3.) When it opens its wings its seems to have small areas of bear skin on its back (also seen under the wings) - is this normal or has it lost its feathers somehow and will they grow back?

Many thanks for any help in advance!

Nicola and John


----------



## jondove (Nov 17, 2011)

Welcome to Pigeon Talk and thanks for saving that baby.



Nicola123 said:


> 1.) Should we return the young pigeon to where we found it or keep it at home untill it can fly? (We live about 3 - 4 miles away from where we found it so if we take it back we are unable to monier it)
> 2.) If we are keeping it with us can it feed itself? either way what do we feed it.
> 3.) When it opens its wings its seems to have small areas of bear skin on its back (also seen under the wings) - is this normal or has it lost its feathers somehow and will they grow back?


1) From what I understand you can't put him back in the nest and make sure the parents are still around and feeding him, so you should definitely keep him at home. Otherwise he will most certainly die.

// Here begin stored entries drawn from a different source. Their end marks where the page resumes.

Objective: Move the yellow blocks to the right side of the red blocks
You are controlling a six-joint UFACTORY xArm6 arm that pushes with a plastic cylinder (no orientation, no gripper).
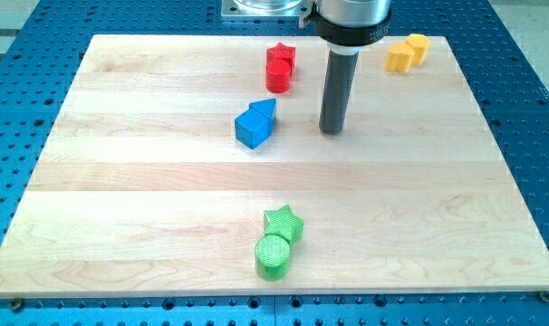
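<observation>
Two yellow blocks sit together at the view's top right: a yellow star-like block (399,58) and a yellow hexagon-like block (418,47) touching it. Two red blocks sit at the top centre: a red star (282,56) and a red cylinder (277,76) just below it. My tip (332,131) rests on the board, to the right of and below the red blocks, and to the left of and below the yellow blocks. It touches no block.
A blue cube (252,128) and a blue triangle block (264,110) sit left of my tip. A green star (284,222) and a green cylinder (274,255) lie at the bottom centre. The wooden board (120,181) lies on a blue perforated table.
</observation>
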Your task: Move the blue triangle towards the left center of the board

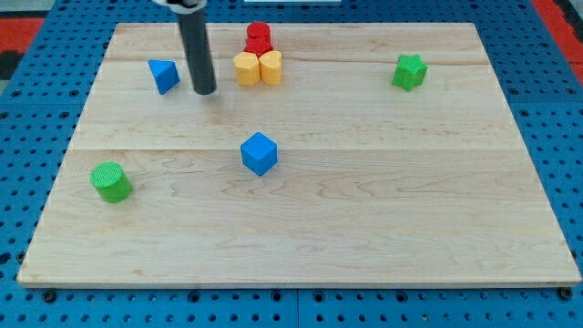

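The blue triangle [164, 76] lies near the view's top left of the wooden board [364, 219]. My tip [206, 92] rests on the board just to the right of the blue triangle, a small gap apart from it. The dark rod rises from the tip toward the view's top edge.
A blue cube [259, 153] sits near the board's middle. A green cylinder [111, 181] lies at the left, toward the bottom. Two yellow blocks [258, 68] and a red block [259, 37] cluster at the top centre. A green star [410, 71] is at the top right.
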`<state>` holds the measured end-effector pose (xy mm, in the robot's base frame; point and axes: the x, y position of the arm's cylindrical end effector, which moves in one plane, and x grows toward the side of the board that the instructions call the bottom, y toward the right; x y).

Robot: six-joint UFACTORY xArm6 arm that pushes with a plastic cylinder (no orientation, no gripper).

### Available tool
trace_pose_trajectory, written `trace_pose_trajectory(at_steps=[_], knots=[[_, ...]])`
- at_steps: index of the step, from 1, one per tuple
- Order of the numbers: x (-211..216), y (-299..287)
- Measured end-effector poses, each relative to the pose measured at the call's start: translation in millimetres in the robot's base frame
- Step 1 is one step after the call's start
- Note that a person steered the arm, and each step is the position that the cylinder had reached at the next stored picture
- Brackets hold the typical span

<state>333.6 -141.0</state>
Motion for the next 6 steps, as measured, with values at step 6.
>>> trace_pose_trajectory(at_steps=[6], knots=[[10.5, -25.3]])
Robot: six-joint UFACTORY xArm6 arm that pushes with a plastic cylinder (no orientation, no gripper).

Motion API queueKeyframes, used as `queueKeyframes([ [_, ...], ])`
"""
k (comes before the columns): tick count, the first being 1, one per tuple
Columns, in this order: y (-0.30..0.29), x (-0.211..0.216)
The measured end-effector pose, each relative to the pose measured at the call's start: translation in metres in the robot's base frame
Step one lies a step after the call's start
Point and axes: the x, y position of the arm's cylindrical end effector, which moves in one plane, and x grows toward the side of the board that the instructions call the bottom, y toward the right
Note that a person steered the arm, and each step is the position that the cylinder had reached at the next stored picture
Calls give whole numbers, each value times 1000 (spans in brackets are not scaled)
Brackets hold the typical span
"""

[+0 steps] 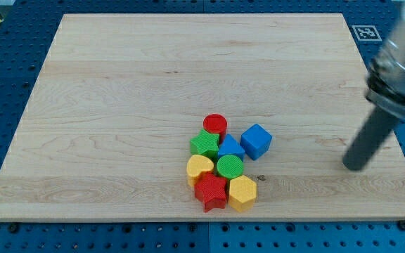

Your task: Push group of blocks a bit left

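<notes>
**A:** Where did things stand at that moment?

**B:** The blocks sat bunched low on the counter (118, 84), a little to the view's right of centre: a red cylinder (215, 125) at the top of the bunch, a green block (204, 143) under it, a blue triangular block (230, 147), a green cylinder (229, 166), a yellow heart-like block (200, 169), a red star (211, 191) and a yellow hexagon-like block (242, 192). A blue cube (256, 140) stood at the bunch's right edge, touching or nearly touching the triangular one; I couldn't tell which.

**A:** And your tool?

**B:** It was only a plain rod, with nothing that could clench or release, and it grasped nothing. My tip (354, 167) was well apart from the blocks, off to the view's right, at about the height of the green cylinder.

**A:** What worried you?

**B:** A narrow tip against a wide, loose bunch. Driven straight left, I judged it would strike one or two blocks, likely the blue cube first, and wedge the rest apart instead of carrying them together. An off-centre hit could have spun the cube away upward. The red star and the yellow hexagon-like block lay near the counter's bottom edge, so any downward scatter risked sending them off. And "a bit" left meant a long push would overshoot.
</notes>
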Motion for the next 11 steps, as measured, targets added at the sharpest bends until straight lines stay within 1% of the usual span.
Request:
queueKeyframes([
  [1,-17,45],
  [2,-25,46],
  [4,-156,46],
  [5,-199,46],
  [6,-215,46],
  [8,-218,46],
  [11,-282,46],
])
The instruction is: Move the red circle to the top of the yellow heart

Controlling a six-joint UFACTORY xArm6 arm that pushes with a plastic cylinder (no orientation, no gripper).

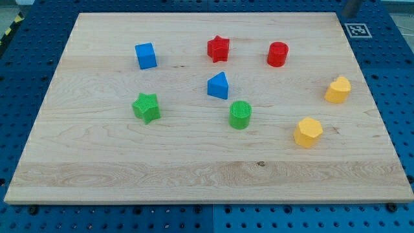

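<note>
The red circle (277, 54) is a short red cylinder standing in the upper right part of the wooden board (194, 175). The yellow heart (337, 89) sits near the board's right edge, below and to the right of the red circle, well apart from it. My tip does not clearly show. Only a blurred grey shape (352, 6) appears at the view's top right edge, above the board's corner and far from every block.
A red star (218, 48) sits left of the red circle. A blue cube (146, 55) is at upper left, with a blue triangle (218, 85), green star (147, 107) and green circle (240, 114) mid-board. A yellow pentagon (308, 132) lies below the heart.
</note>
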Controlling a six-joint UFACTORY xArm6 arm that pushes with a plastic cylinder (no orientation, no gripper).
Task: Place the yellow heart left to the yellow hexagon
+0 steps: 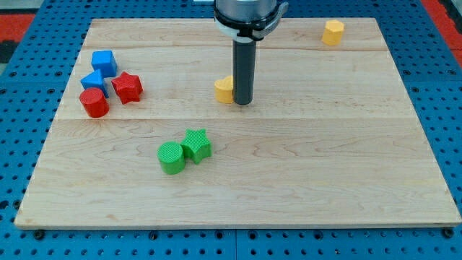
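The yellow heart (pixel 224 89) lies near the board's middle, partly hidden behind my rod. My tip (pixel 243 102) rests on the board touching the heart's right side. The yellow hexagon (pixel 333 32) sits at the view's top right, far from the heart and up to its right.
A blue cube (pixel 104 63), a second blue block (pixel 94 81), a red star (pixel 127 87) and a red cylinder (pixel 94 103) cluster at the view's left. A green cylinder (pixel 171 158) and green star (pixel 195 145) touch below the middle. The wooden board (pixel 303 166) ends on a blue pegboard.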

2) The baby is probably at least 15 days old, so you can feed him frozen peas and corn, thawed in warm water, as described in various posts here.

3)That's because he is still young, the white feathers under the wings are the last to grow, by the way when these last feathers under the wings are fully grown, they say a baby can be weaned.

I'm sure you will get more replies soon. Posting some pictures of the bird and the droppings in the meantime would help a lot.


----------



## Jaye (Mar 13, 2008)

Thanks for caring.

Immediate steps:

1) check for any external injury: cuts, scraps, lesions.

2) wrap him/her gently in a towel so only the head sticks out. Hold the head between 2 fingers and gently pry the beak open. Is her breath fould smelling ? Or are there any white or yellow dots or growths in the mouth...or mucous ?

3) Put him in a very warm environment. I am talking 80 degrees F/23 C. If you cannot make a room that warm....get a heating pad, set on low, and place it under a layer of towel, and use that as the lining to her cage/box/enclosure. Cover the enclosure 3/4 way with a towel or blanket.

4) Where are you located ?

5) at 4 weeks he/she might recognize solid food. You can buy some wild birdseed mix, safflower seed, or even Parrot pellets (Budgie sized) and place them in his enclosure. See if he knows how to peck. If not, get some frozen peas and corn.

Thaw the pieces under hot tap water until no longer frozen and lukewarm (check the insides, too !). You can then handfeed them, one at a time, into the mouth by once again holding her and gently prying the beak open and popping a single morsel in the mouth (toward the middle/back) then closing the beak. They usually will swallow automatically.

Start with 6 or 7 pieces in the first feeding. Then, 3 hours later, feed again and see if you can up it to 10-12. Next feeding, 3-4 hours later...try 15-18. 3 or 4 feedings a day. By the second day of feeding (if this is the method you must use) try to work her up to 25 pieces per meal.


Again, you saved your pal's life. The world needs more people like you !


----------



## Nicola123 (Aug 3, 2010)

Hi Walter/Jaye,

Thank you so much for replying.

Regarding food we are already hand feeding him/her peas which is taking time but so far its managed 6/7. Will he/she need another source of food for protein / nutrients or is peas fine for now? 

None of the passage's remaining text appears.